▶ **Required action**
Write out the data exactly from its first line onward, ending with the line in which "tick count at" appears.

[Opening Materials provided section]

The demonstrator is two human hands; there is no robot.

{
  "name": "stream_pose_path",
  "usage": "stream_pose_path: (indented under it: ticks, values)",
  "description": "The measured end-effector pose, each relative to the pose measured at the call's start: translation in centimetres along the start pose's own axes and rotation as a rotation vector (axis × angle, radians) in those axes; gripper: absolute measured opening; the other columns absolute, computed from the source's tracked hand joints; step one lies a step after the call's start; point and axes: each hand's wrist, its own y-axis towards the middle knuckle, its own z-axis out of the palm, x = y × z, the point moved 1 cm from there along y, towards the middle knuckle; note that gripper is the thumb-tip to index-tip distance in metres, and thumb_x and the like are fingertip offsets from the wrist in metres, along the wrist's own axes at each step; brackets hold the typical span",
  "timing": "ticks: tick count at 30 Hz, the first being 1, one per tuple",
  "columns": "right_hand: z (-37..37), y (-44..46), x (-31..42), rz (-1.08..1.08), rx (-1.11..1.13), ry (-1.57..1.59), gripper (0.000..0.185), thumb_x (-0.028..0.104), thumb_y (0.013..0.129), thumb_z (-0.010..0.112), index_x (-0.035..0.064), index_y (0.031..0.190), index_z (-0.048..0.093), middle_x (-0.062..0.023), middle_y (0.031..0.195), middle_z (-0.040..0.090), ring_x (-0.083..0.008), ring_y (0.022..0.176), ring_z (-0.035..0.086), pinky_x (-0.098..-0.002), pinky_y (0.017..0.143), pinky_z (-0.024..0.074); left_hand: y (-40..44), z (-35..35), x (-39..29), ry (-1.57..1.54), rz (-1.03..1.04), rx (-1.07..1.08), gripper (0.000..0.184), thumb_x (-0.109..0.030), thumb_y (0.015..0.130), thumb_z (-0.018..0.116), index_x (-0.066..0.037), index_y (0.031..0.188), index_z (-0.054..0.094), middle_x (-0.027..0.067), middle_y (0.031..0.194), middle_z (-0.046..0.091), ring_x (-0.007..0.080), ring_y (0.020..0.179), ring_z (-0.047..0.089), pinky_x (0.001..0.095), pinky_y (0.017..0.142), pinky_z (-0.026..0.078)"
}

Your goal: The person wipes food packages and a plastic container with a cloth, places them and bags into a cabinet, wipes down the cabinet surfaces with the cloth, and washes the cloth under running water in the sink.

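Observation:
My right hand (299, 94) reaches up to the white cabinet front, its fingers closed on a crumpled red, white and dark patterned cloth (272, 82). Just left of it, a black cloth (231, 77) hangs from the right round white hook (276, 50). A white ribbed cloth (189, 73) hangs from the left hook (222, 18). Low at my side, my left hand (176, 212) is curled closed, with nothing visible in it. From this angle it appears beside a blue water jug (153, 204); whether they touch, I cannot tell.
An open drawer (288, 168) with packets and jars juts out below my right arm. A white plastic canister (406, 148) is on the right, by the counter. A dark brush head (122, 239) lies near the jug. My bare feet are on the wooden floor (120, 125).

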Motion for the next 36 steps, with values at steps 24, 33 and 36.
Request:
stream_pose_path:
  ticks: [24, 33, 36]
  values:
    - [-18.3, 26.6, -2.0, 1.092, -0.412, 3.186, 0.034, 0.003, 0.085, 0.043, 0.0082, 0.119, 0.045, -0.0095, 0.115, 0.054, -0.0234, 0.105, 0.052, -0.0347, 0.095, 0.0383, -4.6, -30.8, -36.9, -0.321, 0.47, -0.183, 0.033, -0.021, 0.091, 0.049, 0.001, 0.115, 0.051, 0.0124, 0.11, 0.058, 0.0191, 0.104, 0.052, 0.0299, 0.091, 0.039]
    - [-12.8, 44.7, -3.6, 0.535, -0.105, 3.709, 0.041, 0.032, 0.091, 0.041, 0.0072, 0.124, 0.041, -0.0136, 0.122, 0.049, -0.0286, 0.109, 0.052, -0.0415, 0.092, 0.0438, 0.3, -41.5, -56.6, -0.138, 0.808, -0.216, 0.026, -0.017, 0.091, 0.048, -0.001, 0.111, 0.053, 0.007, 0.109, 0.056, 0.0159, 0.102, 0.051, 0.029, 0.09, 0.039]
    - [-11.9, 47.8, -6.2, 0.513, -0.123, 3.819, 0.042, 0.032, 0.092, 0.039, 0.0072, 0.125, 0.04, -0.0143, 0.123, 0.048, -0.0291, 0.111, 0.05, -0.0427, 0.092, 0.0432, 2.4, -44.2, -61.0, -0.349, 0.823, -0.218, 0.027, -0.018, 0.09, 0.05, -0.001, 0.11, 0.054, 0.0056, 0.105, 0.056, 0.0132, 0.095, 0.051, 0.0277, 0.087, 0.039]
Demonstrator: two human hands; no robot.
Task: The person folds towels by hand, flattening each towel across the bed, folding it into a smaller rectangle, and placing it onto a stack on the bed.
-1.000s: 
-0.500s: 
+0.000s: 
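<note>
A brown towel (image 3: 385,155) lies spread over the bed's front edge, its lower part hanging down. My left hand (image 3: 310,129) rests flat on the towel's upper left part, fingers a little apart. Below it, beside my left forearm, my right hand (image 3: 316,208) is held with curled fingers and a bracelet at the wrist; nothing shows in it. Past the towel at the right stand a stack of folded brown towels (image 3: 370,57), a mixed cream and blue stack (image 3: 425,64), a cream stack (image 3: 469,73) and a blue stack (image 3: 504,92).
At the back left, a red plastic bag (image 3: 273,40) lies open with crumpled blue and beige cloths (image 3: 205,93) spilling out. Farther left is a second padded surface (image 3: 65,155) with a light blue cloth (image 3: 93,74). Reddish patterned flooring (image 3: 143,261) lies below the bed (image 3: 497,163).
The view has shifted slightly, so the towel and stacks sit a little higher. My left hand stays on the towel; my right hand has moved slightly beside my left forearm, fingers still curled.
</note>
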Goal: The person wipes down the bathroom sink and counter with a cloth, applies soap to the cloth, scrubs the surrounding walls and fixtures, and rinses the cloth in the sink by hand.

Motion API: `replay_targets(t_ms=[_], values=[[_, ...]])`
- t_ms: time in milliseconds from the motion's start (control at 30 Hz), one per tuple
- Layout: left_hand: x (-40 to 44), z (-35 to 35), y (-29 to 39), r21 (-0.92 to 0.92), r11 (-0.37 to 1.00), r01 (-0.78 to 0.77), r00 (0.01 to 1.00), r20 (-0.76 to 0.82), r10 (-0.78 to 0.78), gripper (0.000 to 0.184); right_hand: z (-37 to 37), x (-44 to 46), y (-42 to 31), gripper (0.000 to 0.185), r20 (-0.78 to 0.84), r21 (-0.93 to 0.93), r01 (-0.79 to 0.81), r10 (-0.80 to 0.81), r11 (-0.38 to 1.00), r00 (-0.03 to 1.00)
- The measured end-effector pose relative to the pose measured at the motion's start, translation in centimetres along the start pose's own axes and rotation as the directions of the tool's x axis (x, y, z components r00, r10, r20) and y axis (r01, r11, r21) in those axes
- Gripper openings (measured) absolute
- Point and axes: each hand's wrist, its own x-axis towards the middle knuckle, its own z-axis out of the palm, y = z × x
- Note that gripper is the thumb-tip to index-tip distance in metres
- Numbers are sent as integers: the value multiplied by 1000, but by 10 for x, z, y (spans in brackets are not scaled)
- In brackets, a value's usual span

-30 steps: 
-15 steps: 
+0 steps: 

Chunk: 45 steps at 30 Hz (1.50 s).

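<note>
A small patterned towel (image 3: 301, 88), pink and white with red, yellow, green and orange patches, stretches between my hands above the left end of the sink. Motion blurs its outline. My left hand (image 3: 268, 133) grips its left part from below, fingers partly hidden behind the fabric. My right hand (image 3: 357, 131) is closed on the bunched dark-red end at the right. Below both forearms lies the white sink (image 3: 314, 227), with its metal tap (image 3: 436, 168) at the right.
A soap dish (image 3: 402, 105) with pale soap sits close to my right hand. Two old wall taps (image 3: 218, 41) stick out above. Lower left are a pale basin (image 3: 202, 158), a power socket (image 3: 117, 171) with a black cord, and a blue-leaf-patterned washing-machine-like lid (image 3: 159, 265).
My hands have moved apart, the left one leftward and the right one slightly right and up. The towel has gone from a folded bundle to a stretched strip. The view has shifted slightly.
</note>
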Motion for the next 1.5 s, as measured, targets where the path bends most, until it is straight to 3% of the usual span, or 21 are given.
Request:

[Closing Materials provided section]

▶ **The completed task**
The demonstrator is two human hands; there is no robot.

{
  "name": "stream_pose_path",
  "usage": "stream_pose_path: (indented under it: ticks, values)",
  "description": "The measured end-effector pose, each relative to the pose measured at the call's start: translation in centimetres along the start pose's own axes and rotation as a rotation vector (axis × angle, radians) in those axes; gripper: absolute measured opening; the other columns absolute, computed from the source's tracked hand joints; step one lies a step after the call's start; point and axes: each hand's wrist, its own y-axis towards the middle knuckle, its own z-axis out of the palm, x = y × z, the point moved 1 cm from there along y, towards the middle knuckle; note that gripper is the thumb-tip to index-tip distance in metres, and thumb_x and the like are fingertip offsets from the wrist in metres, along the wrist's own axes at each step; brackets hold the typical span",
  "timing": "ticks: tick count at 30 Hz, the first being 1, one per tuple",

This concludes the exercise.